Check every line in the listing below for "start". Copy the ones where it occurs.
++++ Source material ++++
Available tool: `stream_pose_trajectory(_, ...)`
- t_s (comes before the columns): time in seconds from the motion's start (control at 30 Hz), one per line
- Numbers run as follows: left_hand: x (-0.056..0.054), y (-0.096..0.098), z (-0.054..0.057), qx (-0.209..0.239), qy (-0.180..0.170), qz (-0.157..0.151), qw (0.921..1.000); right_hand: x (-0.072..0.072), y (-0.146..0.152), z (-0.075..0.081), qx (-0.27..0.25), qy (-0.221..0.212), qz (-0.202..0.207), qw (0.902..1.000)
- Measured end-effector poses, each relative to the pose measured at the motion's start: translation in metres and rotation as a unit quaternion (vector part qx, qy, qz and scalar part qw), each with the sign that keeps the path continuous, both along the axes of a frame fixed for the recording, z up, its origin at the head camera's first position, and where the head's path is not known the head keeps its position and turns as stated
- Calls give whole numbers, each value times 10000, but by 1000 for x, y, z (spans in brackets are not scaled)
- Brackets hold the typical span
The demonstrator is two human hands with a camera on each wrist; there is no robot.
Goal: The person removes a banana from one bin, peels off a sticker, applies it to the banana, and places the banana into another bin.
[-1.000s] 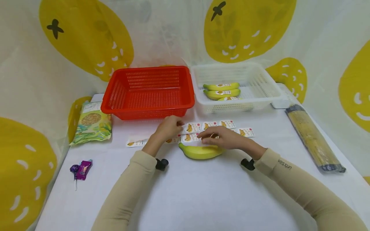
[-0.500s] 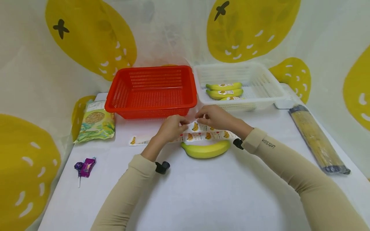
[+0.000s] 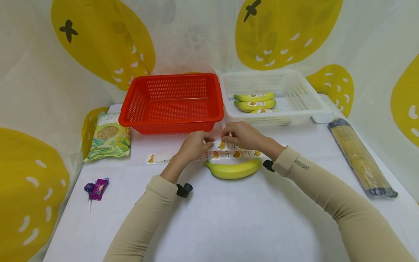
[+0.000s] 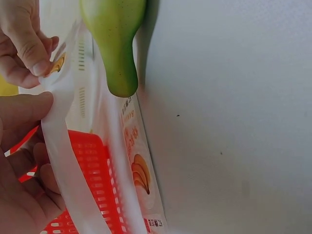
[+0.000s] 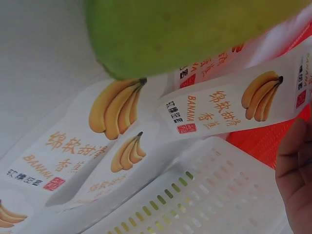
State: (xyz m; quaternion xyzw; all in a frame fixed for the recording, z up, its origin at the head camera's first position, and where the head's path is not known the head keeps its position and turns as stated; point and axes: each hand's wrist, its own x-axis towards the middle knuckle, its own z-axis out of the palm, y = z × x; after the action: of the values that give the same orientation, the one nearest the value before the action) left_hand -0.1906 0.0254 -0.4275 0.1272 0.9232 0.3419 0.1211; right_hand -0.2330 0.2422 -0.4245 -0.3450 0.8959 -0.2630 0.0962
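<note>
My left hand (image 3: pixel 194 146) pinches a white strip of banana-printed labels (image 3: pixel 230 146) between thumb and fingers. Close beside it, my right hand (image 3: pixel 243 135) pinches the same strip at a printed label, thumb on one face in the left wrist view. Between the two hands the strip is lifted and bent, its plain backing (image 4: pixel 73 180) facing the left wrist camera. A second label strip (image 3: pixel 226 155) lies flat on the table below. Just in front of that lies a yellow-green banana (image 3: pixel 234 170), touched by neither hand. The right wrist view shows only part of a hand at its edge.
Behind the hands stand a red basket (image 3: pixel 173 125) and a white basket (image 3: pixel 294 115) with labelled bananas (image 3: pixel 255 105). A snack bag (image 3: pixel 109 140), a lollipop (image 3: pixel 89 188) and a purple packet (image 3: pixel 99 189) lie left. A long bundle of noodles (image 3: pixel 361 158) lies right.
My right hand has moved from over the banana up to the label strip and now pinches it beside my left hand. The left hand stays nearly in place; the banana lies uncovered.
</note>
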Motion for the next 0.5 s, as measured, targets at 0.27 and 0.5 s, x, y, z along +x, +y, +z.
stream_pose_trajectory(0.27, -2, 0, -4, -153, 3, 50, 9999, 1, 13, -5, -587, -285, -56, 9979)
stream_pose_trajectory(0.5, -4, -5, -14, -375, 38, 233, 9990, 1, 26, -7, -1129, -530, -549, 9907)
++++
(Exercise output):
- t_s (comes before the columns): time in seconds from the motion's start (control at 30 Hz), one per line
- Measured end-effector poses, each relative to the pose measured at the motion's start: translation in metres and rotation as a unit quaternion (vector part qx, qy, qz and scalar part qw), each with the sign that keeps the path continuous, both along the axes of a frame fixed for the recording, z up, its origin at the head camera's first position, and where the head's path is not known the head keeps its position and turns as stated

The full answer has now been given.